**TASK:** Consider the entries given below. Count the lines that include "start" and give only the count.

**THE DATA:**
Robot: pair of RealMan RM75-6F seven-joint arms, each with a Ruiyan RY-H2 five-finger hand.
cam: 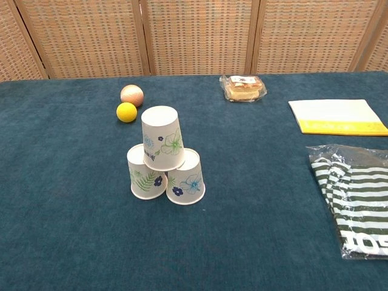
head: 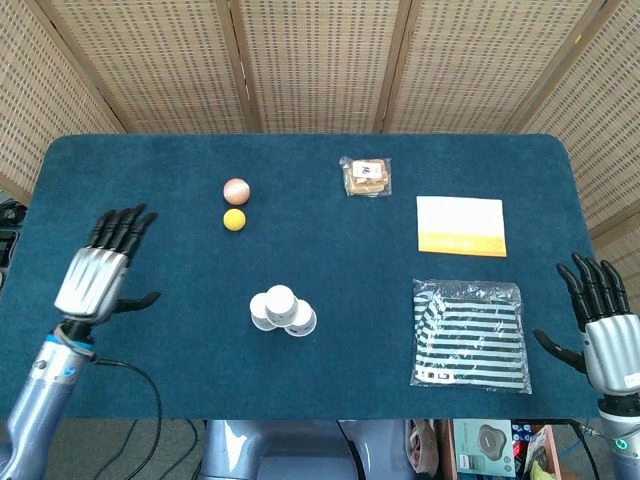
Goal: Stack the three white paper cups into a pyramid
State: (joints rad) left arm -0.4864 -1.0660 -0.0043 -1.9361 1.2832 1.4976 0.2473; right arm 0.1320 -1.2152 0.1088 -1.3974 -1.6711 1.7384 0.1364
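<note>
- The three paper cups [cam: 163, 160] stand upside down near the middle of the table [cam: 73, 242]: two side by side, the third resting across their bases.
- The pyramid looks built; stacking seems done.
- The left robot hand [head: 100, 275] hovers well apart, fingers spread, empty.
- The right robot hand [head: 603, 322] is likewise spread and empty.
- Likely only keeping both hands clear remains.
</note>
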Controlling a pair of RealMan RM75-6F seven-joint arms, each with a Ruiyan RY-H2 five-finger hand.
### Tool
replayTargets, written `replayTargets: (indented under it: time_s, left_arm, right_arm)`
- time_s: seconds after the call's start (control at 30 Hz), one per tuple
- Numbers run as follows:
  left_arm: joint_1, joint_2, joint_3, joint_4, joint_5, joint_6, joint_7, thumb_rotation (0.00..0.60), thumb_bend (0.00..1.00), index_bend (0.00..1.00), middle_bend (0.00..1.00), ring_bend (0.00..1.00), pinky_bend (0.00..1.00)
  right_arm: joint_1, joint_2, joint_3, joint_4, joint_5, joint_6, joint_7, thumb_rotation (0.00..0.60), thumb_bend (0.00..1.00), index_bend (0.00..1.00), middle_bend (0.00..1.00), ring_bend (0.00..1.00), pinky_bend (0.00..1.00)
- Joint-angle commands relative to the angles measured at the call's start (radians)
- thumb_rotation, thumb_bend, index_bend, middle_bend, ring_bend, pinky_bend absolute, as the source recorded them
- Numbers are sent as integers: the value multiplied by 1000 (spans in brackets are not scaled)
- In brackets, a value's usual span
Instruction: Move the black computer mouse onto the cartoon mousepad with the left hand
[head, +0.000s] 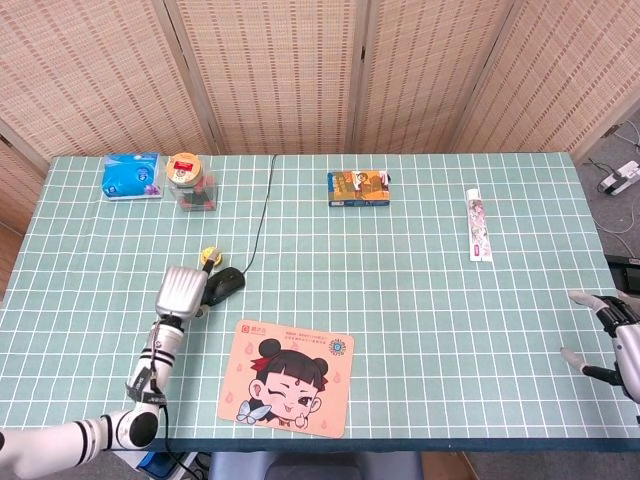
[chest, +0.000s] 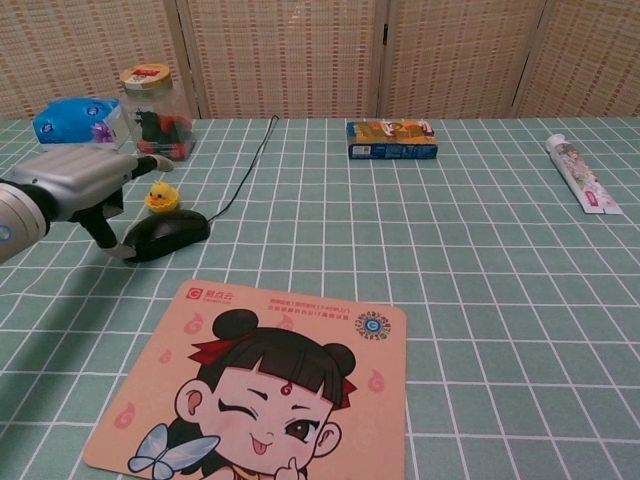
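The black computer mouse lies on the green checked table, its cable running back towards the screen. Just in front of it, to the right, lies the cartoon mousepad, flat by the front edge. My left hand is immediately left of the mouse with its fingers stretched out. Its thumb reaches down to the mouse's left end, and the hand holds nothing. My right hand rests at the far right edge of the head view, fingers apart and empty.
A small yellow duck stands right behind the mouse. Further back are a jar, a blue tissue pack, a box and a toothpaste tube.
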Motion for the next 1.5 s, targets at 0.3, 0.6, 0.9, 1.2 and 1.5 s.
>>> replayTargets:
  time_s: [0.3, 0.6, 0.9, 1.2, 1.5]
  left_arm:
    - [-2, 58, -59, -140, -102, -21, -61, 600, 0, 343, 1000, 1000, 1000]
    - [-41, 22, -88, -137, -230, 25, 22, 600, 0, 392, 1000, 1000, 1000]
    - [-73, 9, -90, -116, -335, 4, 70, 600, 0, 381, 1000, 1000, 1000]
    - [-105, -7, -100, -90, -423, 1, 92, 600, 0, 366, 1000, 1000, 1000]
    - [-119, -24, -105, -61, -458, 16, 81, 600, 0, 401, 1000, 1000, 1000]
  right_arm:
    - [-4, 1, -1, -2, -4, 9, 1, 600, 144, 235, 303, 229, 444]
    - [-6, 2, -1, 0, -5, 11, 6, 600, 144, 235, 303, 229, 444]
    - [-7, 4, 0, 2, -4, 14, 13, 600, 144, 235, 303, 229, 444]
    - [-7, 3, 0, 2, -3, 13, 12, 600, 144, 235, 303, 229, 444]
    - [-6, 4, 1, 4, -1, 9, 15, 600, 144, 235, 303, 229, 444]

**SOLUTION TO THE PROBLEM:** 2